_WHAT YOU WILL DO_
The answer must consist only of the lines from the line with "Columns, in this" to the line with "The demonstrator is", both included, exactly as they stand below.

_MATERIAL PROVIDED_

* * *

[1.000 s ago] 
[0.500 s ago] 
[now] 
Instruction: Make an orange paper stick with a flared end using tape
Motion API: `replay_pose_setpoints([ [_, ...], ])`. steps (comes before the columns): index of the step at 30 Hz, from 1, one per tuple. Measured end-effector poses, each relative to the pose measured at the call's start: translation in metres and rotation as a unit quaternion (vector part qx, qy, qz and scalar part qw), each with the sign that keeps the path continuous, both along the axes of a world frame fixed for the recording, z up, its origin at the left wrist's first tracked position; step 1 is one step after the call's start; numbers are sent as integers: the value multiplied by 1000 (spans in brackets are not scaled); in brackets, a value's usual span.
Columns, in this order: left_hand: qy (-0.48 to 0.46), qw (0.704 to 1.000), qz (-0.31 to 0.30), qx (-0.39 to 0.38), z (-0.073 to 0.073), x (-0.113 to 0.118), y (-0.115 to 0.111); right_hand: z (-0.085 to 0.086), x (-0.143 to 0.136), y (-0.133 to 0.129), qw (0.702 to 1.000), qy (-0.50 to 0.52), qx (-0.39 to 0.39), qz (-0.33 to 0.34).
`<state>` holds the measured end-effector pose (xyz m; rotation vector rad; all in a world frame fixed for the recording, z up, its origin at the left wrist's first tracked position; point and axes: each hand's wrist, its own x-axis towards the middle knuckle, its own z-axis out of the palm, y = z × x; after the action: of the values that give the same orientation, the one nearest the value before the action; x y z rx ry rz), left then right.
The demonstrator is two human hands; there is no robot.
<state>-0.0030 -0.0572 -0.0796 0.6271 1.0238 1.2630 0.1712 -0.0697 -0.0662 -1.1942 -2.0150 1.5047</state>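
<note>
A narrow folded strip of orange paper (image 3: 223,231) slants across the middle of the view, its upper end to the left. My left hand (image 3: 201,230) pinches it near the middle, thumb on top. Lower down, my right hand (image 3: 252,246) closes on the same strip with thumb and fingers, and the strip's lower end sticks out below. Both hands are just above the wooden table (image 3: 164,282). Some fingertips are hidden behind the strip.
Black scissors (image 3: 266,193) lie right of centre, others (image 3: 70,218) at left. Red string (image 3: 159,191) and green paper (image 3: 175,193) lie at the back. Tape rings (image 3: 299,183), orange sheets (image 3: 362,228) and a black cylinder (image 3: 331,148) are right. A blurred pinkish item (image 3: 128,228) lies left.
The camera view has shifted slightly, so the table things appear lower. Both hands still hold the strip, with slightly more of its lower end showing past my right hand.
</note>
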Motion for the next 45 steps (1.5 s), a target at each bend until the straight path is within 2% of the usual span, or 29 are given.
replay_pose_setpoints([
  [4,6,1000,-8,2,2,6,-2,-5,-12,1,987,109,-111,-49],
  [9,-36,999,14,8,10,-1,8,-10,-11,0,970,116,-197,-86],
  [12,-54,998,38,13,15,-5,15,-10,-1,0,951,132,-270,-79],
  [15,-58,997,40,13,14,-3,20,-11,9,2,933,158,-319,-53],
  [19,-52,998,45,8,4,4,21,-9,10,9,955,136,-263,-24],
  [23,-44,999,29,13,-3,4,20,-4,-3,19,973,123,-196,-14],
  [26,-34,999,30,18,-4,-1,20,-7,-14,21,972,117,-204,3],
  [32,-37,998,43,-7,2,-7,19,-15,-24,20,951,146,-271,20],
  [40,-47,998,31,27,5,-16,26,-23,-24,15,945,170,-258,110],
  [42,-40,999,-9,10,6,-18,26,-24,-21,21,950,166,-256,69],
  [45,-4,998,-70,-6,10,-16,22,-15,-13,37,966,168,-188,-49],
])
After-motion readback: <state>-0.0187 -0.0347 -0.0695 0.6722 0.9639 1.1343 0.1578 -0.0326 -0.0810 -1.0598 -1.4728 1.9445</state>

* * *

_SOLUTION_
Columns, in this order: left_hand: qy (-0.48 to 0.46), qw (0.704 to 1.000), qz (-0.31 to 0.30), qx (-0.39 to 0.38), z (-0.073 to 0.073), x (-0.113 to 0.118), y (-0.115 to 0.111); right_hand: z (-0.085 to 0.086), x (-0.143 to 0.136), y (-0.133 to 0.129), qw (0.702 to 1.000), qy (-0.50 to 0.52), qx (-0.39 to 0.39), qz (-0.33 to 0.34).
`<state>` holds the measured end-effector pose (xyz m; rotation vector rad; all in a world frame fixed for the recording, z up, its origin at the left wrist's first tracked position; point and axes: each hand's wrist, its own x-axis towards the middle knuckle, its own z-axis out of the palm, y = z × x; after the action: of the values that give the same orientation, the one nearest the value before the action; x y z rx ry rz), left then right.
The demonstrator is two human hands; there is no robot.

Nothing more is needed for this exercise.